### Required work:
The following data has a line with "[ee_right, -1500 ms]" and a line with "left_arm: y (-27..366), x". Write out exactly those lines and all the lines between them.
══ Data excerpt ══
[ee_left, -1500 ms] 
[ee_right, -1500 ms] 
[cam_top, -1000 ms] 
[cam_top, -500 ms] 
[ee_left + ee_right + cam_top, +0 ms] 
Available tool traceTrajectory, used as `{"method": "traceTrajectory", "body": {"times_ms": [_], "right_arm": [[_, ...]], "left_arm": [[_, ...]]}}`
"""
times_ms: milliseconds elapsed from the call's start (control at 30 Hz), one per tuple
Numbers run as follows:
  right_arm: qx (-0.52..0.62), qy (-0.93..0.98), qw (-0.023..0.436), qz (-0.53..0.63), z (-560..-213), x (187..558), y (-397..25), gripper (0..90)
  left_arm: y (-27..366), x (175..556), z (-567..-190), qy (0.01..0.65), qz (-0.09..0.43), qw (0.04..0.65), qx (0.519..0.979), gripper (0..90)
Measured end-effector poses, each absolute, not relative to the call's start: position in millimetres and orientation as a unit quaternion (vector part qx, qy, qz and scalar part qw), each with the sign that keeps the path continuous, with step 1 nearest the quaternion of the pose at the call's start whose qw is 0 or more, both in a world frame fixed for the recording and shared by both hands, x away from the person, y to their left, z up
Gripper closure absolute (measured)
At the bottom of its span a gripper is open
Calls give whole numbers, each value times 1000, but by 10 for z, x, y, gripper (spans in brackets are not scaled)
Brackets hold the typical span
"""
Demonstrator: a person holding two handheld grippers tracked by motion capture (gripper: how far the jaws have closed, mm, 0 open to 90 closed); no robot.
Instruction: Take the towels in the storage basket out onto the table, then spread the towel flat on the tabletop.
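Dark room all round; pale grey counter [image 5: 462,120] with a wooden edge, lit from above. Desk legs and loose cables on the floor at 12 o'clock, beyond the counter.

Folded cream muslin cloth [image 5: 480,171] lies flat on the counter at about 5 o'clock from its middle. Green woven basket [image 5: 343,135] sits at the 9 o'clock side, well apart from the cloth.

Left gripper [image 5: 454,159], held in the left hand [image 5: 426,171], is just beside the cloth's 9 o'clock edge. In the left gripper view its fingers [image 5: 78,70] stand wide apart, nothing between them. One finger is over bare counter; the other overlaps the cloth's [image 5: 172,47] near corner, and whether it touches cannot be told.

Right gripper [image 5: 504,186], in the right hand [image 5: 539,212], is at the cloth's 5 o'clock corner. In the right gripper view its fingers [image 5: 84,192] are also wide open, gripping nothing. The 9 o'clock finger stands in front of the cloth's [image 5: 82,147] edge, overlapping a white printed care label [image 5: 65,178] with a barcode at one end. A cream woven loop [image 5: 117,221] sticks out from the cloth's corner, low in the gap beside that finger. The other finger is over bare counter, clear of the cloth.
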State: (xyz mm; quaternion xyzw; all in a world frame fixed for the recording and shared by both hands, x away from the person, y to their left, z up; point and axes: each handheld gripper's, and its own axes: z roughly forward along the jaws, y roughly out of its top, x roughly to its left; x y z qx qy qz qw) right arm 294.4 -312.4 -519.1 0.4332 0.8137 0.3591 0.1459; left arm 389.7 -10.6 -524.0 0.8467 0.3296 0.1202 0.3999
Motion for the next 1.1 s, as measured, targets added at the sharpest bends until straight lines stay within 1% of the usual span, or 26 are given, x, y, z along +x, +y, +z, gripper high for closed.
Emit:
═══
### Worked solution:
[ee_right, -1500 ms] 
[cam_top, -1000 ms] 
[cam_top, -500 ms] 
[ee_left + ee_right + cam_top, +0 ms] 
Available tool traceTrajectory, used as `{"method": "traceTrajectory", "body": {"times_ms": [_], "right_arm": [[_, ...]], "left_arm": [[_, ...]]}}`
"""
times_ms: milliseconds elapsed from the call's start (control at 30 Hz), one per tuple
Numbers run as follows:
  right_arm: qx (-0.52..0.62), qy (-0.93..0.98), qw (-0.023..0.436), qz (-0.53..0.63), z (-560..-213), x (187..558), y (-397..25), gripper (0..90)
  left_arm: y (-27..366), x (175..556), z (-567..-190), qy (0.01..0.65), qz (-0.09..0.43), qw (0.04..0.65), qx (0.519..0.979), gripper (0..90)

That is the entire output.